Hi
I have a BLOCKED chain that every packet go through (its before the
EST/RELA rule) and have about 3000 lines and I can still get around
4x200Kbs tcp streams on Telstra cables (about the same with out the
filtering)
That does not give any real meaning since your load is going to very different from what David gets. Besides data throughput is very different from packet throughput in the eyes of filtering.
Our server has been under very heavy attack over the last few weeks. I have been adding individual hosts who try to exploit either httpd or smtp. I now have an input rule set of several hundred lines. Does that seem terribly over-sized or is that fairly common?
It really depends on how much cpu it is costing you.
I only have a few hundred rules and I DO NOT use connection tracking but my boxes get like something like over 2k packets per second. With the 2.6 kernel, you can run into two issues. At the packet rate I have to handle, filtering costs me about 10% cpu usage.

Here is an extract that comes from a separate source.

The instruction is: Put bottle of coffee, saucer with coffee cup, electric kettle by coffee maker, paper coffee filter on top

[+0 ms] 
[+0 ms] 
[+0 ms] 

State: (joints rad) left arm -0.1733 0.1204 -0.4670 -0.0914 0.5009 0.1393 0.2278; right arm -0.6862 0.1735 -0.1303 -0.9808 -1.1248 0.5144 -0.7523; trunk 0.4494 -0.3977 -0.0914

If I had connection tracking turned on, I get at least another 20% hit in cpu usage (I say at least because I no longer could tell how much more it would chew since system cpu usage hit 99% after I turn on connection tracking) and so I ain't gonna try connection track related modules.
David, if you are using a 2.4 kernel, you might find the ipset module useful to cut down the number of rules you put into your netfilter configuration.